__Activity__
Every entry in the data that follows should come back exactly, pictures aside.

[Collected data entries]
────────
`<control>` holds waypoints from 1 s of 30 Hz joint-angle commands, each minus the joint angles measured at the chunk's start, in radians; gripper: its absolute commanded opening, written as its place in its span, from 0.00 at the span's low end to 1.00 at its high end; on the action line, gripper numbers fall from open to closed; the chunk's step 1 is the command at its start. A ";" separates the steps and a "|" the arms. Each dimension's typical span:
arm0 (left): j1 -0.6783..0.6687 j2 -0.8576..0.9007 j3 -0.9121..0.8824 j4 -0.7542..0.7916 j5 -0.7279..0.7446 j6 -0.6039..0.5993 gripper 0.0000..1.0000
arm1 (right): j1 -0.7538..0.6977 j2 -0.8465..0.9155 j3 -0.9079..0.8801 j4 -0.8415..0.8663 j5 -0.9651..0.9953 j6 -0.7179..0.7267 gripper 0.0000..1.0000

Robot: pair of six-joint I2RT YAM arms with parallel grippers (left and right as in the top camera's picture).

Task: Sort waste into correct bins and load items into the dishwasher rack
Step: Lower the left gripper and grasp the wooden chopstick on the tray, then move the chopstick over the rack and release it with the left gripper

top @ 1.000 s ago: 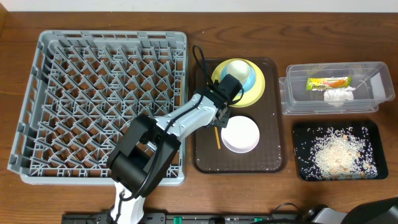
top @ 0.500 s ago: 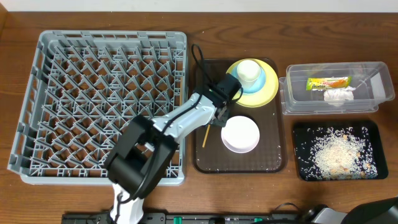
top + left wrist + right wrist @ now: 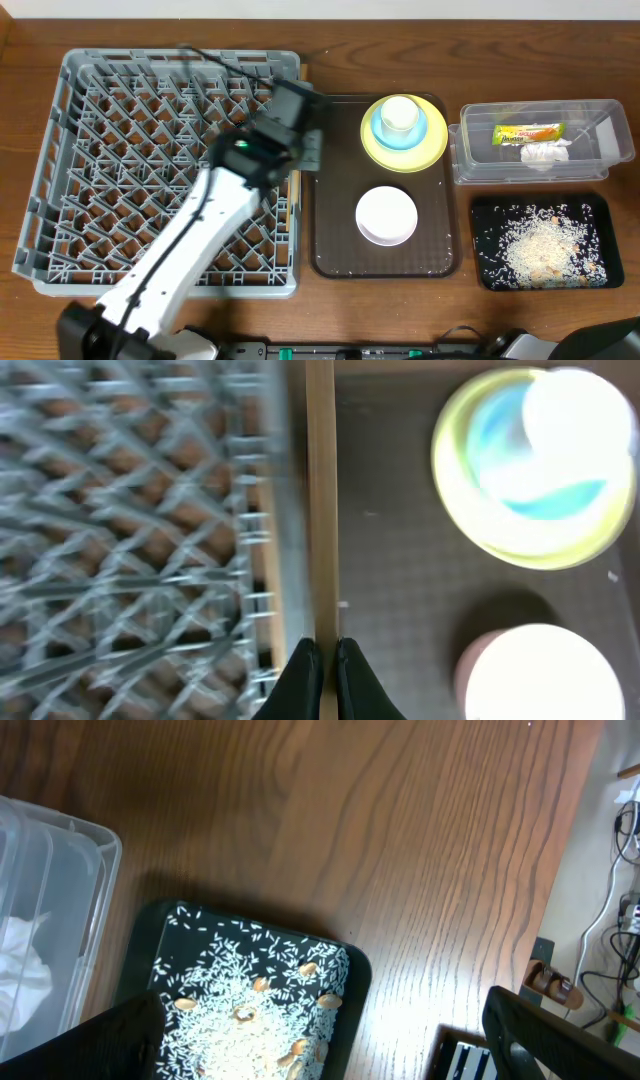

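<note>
Swinging off the brown tray (image 3: pixel 335 200), the left end effector (image 3: pixel 322 660) had carried the chopsticks (image 3: pixel 320 510) toward 9 o'clock, to the 3 o'clock edge of the dishwasher rack (image 3: pixel 180 60), its fingers pinched shut on them. The right end effector (image 3: pixel 330 1045) hung wide open over the black tray (image 3: pixel 145 960) of rice scraps (image 3: pixel 250 990), at 4 o'clock on the table (image 3: pixel 400 310).

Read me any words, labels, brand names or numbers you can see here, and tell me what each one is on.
On the snack wrapper in the clear plastic tub: orange print, too small and blurred to read.
No other writing, numbers or signs are visible in any view.
</note>
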 commanded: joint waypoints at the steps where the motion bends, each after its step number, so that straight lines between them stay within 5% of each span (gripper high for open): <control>1: 0.052 0.006 0.002 -0.041 -0.020 -0.009 0.06 | -0.007 -0.006 -0.001 -0.001 0.008 0.021 0.99; 13: 0.064 0.119 -0.055 -0.070 -0.005 -0.009 0.08 | -0.007 -0.006 -0.001 -0.001 0.008 0.021 0.99; 14: 0.064 0.125 -0.056 -0.070 -0.005 -0.008 0.14 | -0.007 -0.006 -0.001 -0.001 0.008 0.021 0.99; 16: 0.064 0.135 -0.056 -0.071 -0.005 -0.008 0.49 | -0.007 -0.006 -0.001 -0.001 0.008 0.021 0.99; 17: 0.064 0.136 -0.056 -0.071 -0.005 -0.008 0.54 | -0.007 -0.006 -0.001 -0.001 0.008 0.021 0.99; 25: 0.063 0.093 -0.043 -0.067 0.032 -0.009 0.54 | -0.007 -0.006 -0.001 -0.001 0.008 0.021 0.99; 30: 0.058 0.064 -0.043 -0.072 0.312 -0.009 0.49 | -0.007 -0.006 -0.001 -0.001 0.008 0.021 0.99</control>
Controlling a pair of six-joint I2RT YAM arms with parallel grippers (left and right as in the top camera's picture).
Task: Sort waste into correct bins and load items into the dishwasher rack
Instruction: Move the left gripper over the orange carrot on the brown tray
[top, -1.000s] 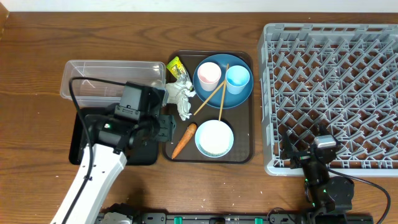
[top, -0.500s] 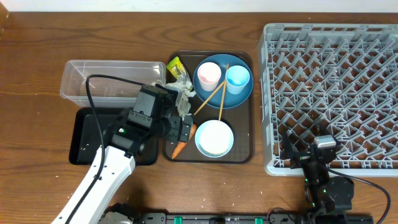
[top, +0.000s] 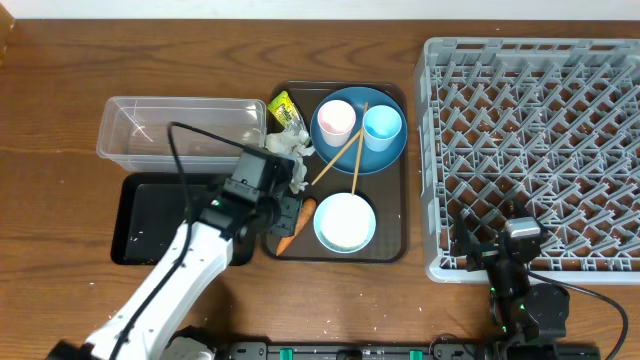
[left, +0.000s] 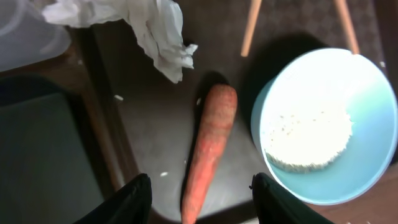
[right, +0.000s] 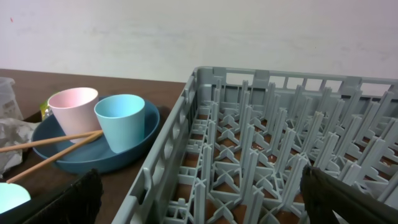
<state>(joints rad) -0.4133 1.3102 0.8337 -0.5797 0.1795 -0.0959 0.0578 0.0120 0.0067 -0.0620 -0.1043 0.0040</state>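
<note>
Evidently little is done: the dishwasher rack (top: 428, 160) stands empty, with tissue (top: 290, 150), wrapper (top: 283, 107), blue plate (top: 387, 155) and rice bowl (top: 345, 222) all on the brown tray (top: 395, 225). Left gripper (left: 201, 190), jaws half open and holding nothing, straddles the carrot (left: 212, 140) at the tray's front left corner; right gripper (right: 205, 199) gapes wide, empty.

Matt black plastic fingers (left: 140, 199) flank a carrot (left: 211, 140) with dull, finely ridged orange skin. Just beyond the fingers lies a tissue (left: 149, 25) of soft, crumpled white paper. To their right, a smooth, glossy bowl (left: 373, 106) holds grainy white rice (left: 305, 134). Ahead lie chopsticks (left: 252, 28) of bare pale wood. The tabletop (top: 60, 90) is grained brown wood and the rack (top: 530, 150) is matt grey plastic.
</note>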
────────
__Finished exercise__
`<control>` holds waypoints from 1 s of 30 Hz joint-angle commands, each minus the joint angles measured at the chunk's start, in radians; gripper: its absolute commanded opening, written as its place in its span, from 0.00 at the span's low end to 1.00 at its high end; on the action line, gripper numbers fall from open to closed; the chunk's step 1 is the command at its start. A ";" separates the steps and a "|" the arms. Each dimension's typical span:
arm0 (left): j1 -0.6783..0.6687 j2 -0.8576..0.9007 j3 -0.9121..0.8824 j4 -0.7542..0.7916 j5 -0.7279..0.7446 j6 -0.6039..0.5993 gripper 0.0000..1.0000
arm1 (right): j1 -0.7538..0.6977 j2 -0.8465..0.9155 j3 -0.9079..0.8801 j4 -0.8415..0.8663 j5 -0.9651..0.9953 j6 -0.7179..0.7267 gripper 0.0000..1.0000

Robot: pair of six-joint I2RT YAM arms with parallel grippers (left and right as in the top camera's picture).

Task: Sort waste into correct bins and load items into the dishwasher rack
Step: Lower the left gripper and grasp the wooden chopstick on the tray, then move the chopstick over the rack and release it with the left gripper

top @ 1.000 s ago: 
top @ 0.500 s ago: 
top + left wrist + right wrist @ now: 

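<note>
Swinging off the brown tray (image 3: pixel 335 200), the left end effector (image 3: pixel 322 660) had carried the chopsticks (image 3: pixel 320 510) toward 9 o'clock, to the 3 o'clock edge of the dishwasher rack (image 3: pixel 180 60), its fingers pinched shut on them. The right end effector (image 3: pixel 330 1045) hung wide open over the black tray (image 3: pixel 145 960) of rice scraps (image 3: pixel 250 990), at 4 o'clock on the table (image 3: pixel 400 310).

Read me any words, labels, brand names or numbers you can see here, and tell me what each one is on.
On the snack wrapper in the clear plastic tub: orange print, too small and blurred to read.
No other writing, numbers or signs are visible in any view.
</note>
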 commanded: joint waypoints at the steps where the motion bends, each after its step number, so that straight lines between them stay within 5% of each span (gripper high for open): <control>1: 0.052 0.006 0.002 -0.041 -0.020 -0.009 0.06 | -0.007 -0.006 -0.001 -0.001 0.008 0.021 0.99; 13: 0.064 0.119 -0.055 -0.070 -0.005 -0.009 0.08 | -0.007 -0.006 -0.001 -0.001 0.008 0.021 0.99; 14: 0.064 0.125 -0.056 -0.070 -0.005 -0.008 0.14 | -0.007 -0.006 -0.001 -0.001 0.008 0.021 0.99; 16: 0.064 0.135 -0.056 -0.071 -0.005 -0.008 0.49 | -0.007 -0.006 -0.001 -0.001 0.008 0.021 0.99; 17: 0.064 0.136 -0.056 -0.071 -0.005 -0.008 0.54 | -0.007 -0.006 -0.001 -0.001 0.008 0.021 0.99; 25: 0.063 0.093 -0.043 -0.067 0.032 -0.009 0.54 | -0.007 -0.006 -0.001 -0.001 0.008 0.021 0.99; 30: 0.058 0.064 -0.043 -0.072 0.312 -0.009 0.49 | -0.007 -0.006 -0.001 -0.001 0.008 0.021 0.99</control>
Controlling a pair of six-joint I2RT YAM arms with parallel grippers (left and right as in the top camera's picture).
Task: Sort waste into correct bins and load items into the dishwasher rack
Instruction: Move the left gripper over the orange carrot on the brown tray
[top, -1.000s] 
[top, -0.500s] 
[top, +0.000s] 
[left, +0.000s] 
[right, +0.000s] 
<state>(joints rad) -0.4133 1.3102 0.8337 -0.5797 0.1795 -0.0959 0.0578 0.0120 0.0067 -0.0620 -0.1043 0.0040</state>
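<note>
Evidently little is done: the dishwasher rack (top: 428, 160) stands empty, with tissue (top: 290, 150), wrapper (top: 283, 107), blue plate (top: 387, 155) and rice bowl (top: 345, 222) all on the brown tray (top: 395, 225). Left gripper (left: 201, 190), jaws half open and holding nothing, straddles the carrot (left: 212, 140) at the tray's front left corner; right gripper (right: 205, 199) gapes wide, empty.

Matt black plastic fingers (left: 140, 199) flank a carrot (left: 211, 140) with dull, finely ridged orange skin. Just beyond the fingers lies a tissue (left: 149, 25) of soft, crumpled white paper. To their right, a smooth, glossy bowl (left: 373, 106) holds grainy white rice (left: 305, 134). Ahead lie chopsticks (left: 252, 28) of bare pale wood. The tabletop (top: 60, 90) is grained brown wood and the rack (top: 530, 150) is matt grey plastic.
</note>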

The output is complete as it stands.